I employed my favourite driving technique for tailgaters.

I slammed on my brakes enough to decrease my speed 20 kms/hr in an flash.

Tee hee.

I saw the look of surprise cross the face of the driver behind me as she came even closer to my tail lights, her eyes widen with panic at the thought of hitting me.

I sped back up to my 55 kms/hr, and watched her slow her pace, growing the gap between us to a more than reasonable distance.

Sigh. My road rage started to subside. I happily motored on.

It's a great trick, I tell ya. Of course, I'm sure one day it will backfire on me and I'll actually get rear ended, but until then...it's so much fun to see those faces of shock in my rear view mirror!

Wednesday, November 23, 2011

Since when is 12 the magic number?

I heard on the radio the other week that the average North American woman has 12 relationships before she gets married.

Excellent.

Seven down, five to go. I'm more than halfway there now. Score for me.



*rolls eyes*


I'm hoping this definition of relationship includes these little blips of 'relationships' that I tend to find myself involved in. You know, the ones that last only a couple months, where you're not sure if the guy is your boyfriend or not.

Otherwise I'm two down, and ten to go. Man, I'll be like 70 by the time I get married. Can't wait. I think I'll just marry myself. Send out little cards saying I'm registered at shoe stores and makeup counters, and buy myself a nice dress. Throw a party for me and me. It will be a good time. You should come.

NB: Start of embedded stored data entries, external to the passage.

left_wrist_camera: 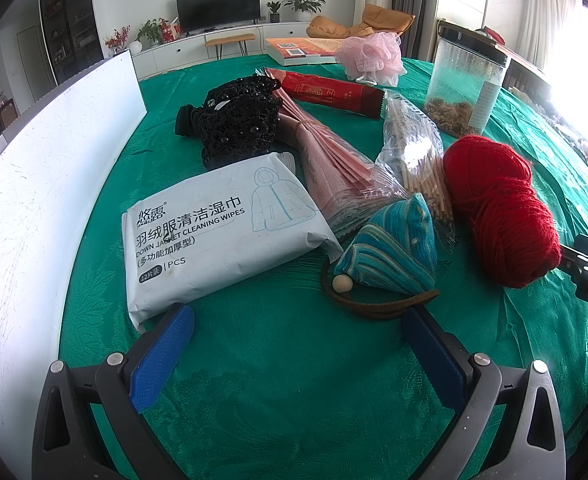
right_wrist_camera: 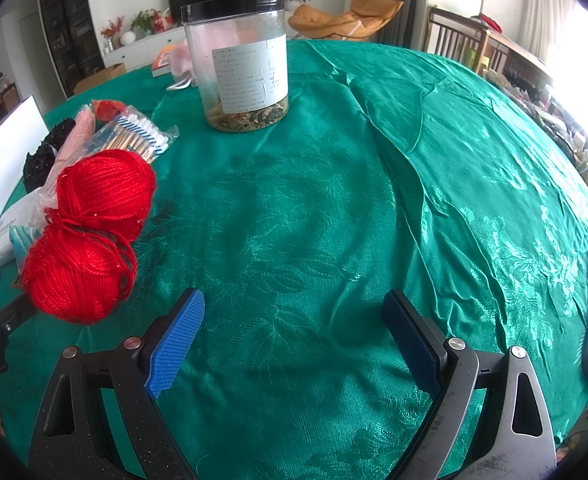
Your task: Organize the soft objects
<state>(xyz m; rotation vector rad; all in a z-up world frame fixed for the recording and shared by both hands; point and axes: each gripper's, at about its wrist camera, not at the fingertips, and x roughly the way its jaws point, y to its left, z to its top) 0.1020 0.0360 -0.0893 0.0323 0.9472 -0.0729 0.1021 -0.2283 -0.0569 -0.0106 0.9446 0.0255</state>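
Desk (right_wrist_camera: 333, 220) under wrinkled green cloth. Lying on it: wipes pack (left_wrist_camera: 218, 236), black beaded bag (left_wrist_camera: 238, 124), pink paper bundle (left_wrist_camera: 325, 156), cotton swab bag (left_wrist_camera: 413, 152), teal pouch (left_wrist_camera: 393, 248), red yarn (left_wrist_camera: 501, 208), clear jar (right_wrist_camera: 238, 68), pink mesh puff (left_wrist_camera: 369, 58), book (left_wrist_camera: 297, 50).

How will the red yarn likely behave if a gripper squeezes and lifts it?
The red yarn looks soft and pinched at its waist, so it should compress under the pads. Loose strands there may snag or trail. It seems light for its bulk, and its rounded lobes could roll on the green cloth.
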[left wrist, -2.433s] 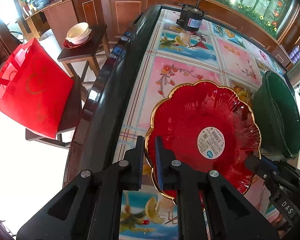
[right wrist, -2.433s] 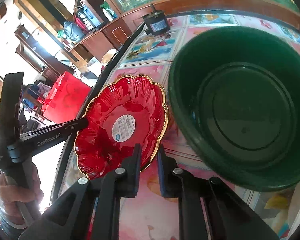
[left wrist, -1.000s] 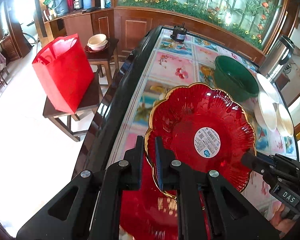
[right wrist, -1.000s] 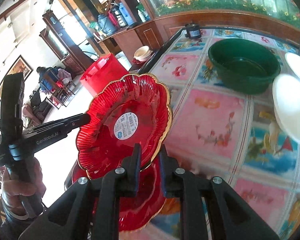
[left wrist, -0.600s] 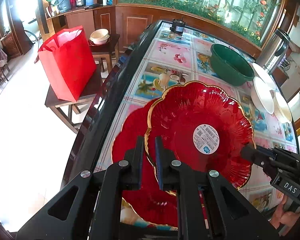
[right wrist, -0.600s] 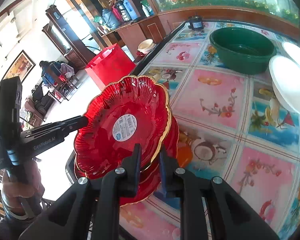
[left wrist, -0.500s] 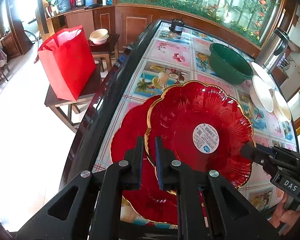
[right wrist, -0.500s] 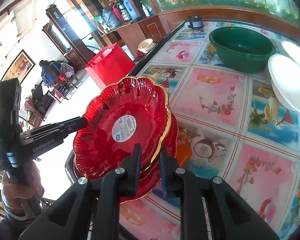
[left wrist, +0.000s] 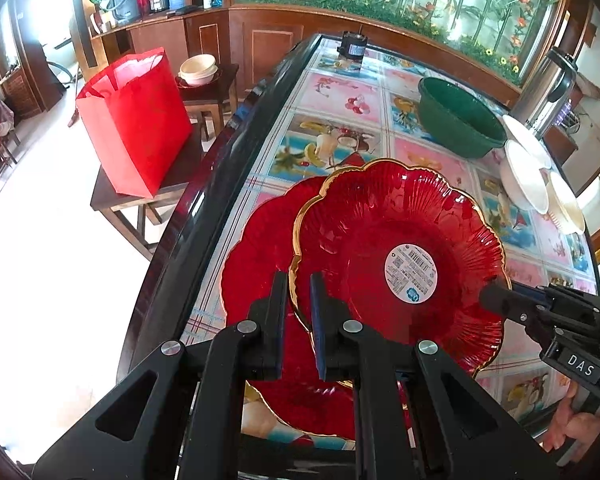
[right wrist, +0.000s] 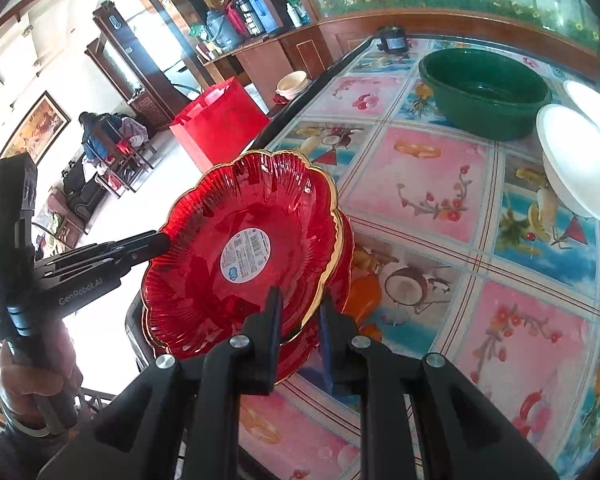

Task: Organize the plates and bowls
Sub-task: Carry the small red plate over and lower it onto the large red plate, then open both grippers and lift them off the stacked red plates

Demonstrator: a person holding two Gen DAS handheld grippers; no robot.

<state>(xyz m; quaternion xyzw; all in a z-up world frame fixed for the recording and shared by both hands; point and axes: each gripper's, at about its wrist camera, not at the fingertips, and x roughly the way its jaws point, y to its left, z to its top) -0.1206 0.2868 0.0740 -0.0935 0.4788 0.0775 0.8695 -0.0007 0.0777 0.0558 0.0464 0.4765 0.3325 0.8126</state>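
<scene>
A red scalloped glass plate (left wrist: 396, 240) (right wrist: 204, 240) with a gold rim and a white sticker hangs between both grippers. My left gripper (left wrist: 298, 300) is shut on its near rim. My right gripper (right wrist: 300, 312) is shut on the opposite rim; it also shows at the right edge of the left wrist view. Under the held plate a second red plate (left wrist: 256, 248) (right wrist: 346, 256) lies on the table near its left edge. Whether the two plates touch I cannot tell.
A green basin (left wrist: 456, 124) (right wrist: 484, 88) stands farther along the flower-patterned table (right wrist: 420, 176). White bowls (left wrist: 524, 176) (right wrist: 576, 168) sit at the right. A red bag (left wrist: 134, 120) rests on a stool left of the table, a metal flask (left wrist: 540, 92) at the far right.
Both grippers carried the held plate back from beside the green basin and lowered it over the second red plate, which came into view. In the last half second hardly anything moved.
</scene>
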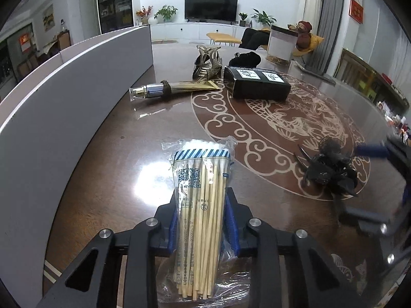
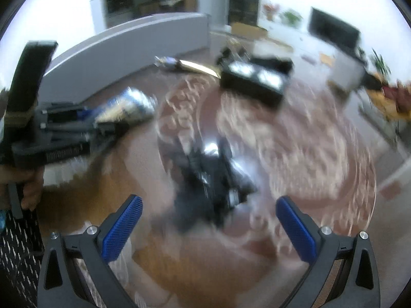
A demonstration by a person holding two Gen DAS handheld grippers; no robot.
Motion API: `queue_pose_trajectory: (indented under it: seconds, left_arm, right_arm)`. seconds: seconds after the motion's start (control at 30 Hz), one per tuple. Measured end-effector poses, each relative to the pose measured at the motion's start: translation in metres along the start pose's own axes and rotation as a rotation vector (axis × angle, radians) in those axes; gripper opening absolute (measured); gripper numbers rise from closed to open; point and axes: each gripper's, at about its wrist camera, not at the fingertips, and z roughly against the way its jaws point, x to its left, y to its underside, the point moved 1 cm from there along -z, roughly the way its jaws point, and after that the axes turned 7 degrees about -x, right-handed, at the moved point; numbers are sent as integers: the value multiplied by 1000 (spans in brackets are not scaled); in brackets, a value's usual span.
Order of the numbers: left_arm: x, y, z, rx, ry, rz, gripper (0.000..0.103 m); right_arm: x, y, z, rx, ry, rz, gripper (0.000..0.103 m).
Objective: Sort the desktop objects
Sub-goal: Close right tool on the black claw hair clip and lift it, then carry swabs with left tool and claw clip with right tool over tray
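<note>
Left gripper (image 1: 203, 220) is clamped on the swab pack (image 1: 201, 205), blue pads (image 1: 232, 228) pressing both sides of the clear sleeve low down, cotton tips pointing to 12 o'clock. Pack sits at 6 o'clock in the left wrist view, over the glossy table (image 1: 115, 154); can't tell if its lower end is touching the top or lifted.

Risks w/ that grip: the wrap is slick and loose, so the sticks could slide inside it and the bundle droop or slip out on a fast swing. Squeeze is on film more than sticks, so a twist could fan them.

Out from there: black hair clip (image 1: 331, 169) lies at 3 o'clock, right gripper (image 2: 209, 220) over it w/ jaws spread wide and nothing between them. That view is badly smeared, so it's prob. aimed at the clip, not certain. The clip is spiky and shiny; a pinch on one prong would flick it away.

Both tools work close together, so paths could cross and knock the pack.

Further out, 12 to 1 o'clock: pump tube (image 1: 172, 89), black box (image 1: 257, 84), gold sandal (image 1: 208, 64). The tube is round and would roll if bumped. Grey partition (image 1: 64, 102) at 9 to 11 o'clock limits a leftward swing.
</note>
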Motion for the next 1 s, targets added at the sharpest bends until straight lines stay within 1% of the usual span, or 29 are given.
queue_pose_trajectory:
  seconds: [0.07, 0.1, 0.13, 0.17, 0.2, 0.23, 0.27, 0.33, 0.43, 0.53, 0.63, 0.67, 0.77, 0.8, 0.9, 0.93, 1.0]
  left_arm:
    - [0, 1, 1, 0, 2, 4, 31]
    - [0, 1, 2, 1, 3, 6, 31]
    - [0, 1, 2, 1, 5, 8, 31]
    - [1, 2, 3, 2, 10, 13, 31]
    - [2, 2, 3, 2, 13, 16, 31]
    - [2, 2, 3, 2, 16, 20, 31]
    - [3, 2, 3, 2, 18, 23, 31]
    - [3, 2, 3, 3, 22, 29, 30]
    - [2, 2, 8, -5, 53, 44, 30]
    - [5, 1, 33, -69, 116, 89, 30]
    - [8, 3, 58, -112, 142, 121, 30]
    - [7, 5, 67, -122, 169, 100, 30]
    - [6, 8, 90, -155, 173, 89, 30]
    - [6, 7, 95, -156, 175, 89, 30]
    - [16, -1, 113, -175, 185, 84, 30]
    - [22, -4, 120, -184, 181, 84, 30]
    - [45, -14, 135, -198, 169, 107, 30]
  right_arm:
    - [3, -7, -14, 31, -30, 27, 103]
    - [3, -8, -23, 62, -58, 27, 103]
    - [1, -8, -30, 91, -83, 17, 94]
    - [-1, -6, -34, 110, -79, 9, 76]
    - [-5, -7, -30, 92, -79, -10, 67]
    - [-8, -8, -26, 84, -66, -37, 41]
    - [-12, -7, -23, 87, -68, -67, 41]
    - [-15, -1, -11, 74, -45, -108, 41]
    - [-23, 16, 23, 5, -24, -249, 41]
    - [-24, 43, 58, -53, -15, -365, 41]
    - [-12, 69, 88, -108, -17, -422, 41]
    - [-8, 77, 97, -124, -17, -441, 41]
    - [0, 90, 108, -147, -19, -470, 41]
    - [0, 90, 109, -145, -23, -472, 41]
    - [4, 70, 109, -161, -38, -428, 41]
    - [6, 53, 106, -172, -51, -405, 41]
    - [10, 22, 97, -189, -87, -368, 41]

*with sarcasm dripping from my fingertips, I hit the 'publish post' button...*

Friday, October 14, 2011

The Rural Compromise

Throughout my wanderings across Southwestern Ontario, as I am sure you have realised, I have landed myself in both urban and rural places to live.

As I currently live in an urban centre (not Toronto...don't worry, I won't put myself through that again!), I still find that I yearn for the small town loveliness. (Just like when I lived in the small town, I yearned for the city. It's like I just can't be satisfied. Pfft.) Well, I may have recently found a good compromise. Live in the city, but work in the small town. I know, I know, most people do this the other way around. I like to be different, what can I say??

It's only been a few weeks of the switch up with work, but it's off to an excellent start. I spend my mornings driving through the countryside, enjoying the horse paddocks to the right, and the patches of forest on the left. Traffic is minimal, a tractor or two on the road to slow us down, but that's about it. I mean, it's not as ideal as my two minute roll to work when I was working at the city office, but I really can't complain.

One of the projects I am working on right now is setting up an event. This really defines why I love small towns. I stroll on into the Legion to scout out their hall as a potential venue. As I look around the hall, an older gentleman walks through. He stops.

"You looking to get married here?" he asks me.

A little startled at the question, I hastily answer "Uh, no, sir."

He raises his eyebrows in wonderment as to why I am there.

I think quick. "Can't find anyone to agree yet!" I exclaimed, whilst snapping my fingers and doing the classic finger gun.

He chuckles and carries on to the bar side.

See, in a small town, this is a funny, friendly old man. In the city...he would be classified as a creepy old man.

Small town charm seeps into everyone. You just can't help it.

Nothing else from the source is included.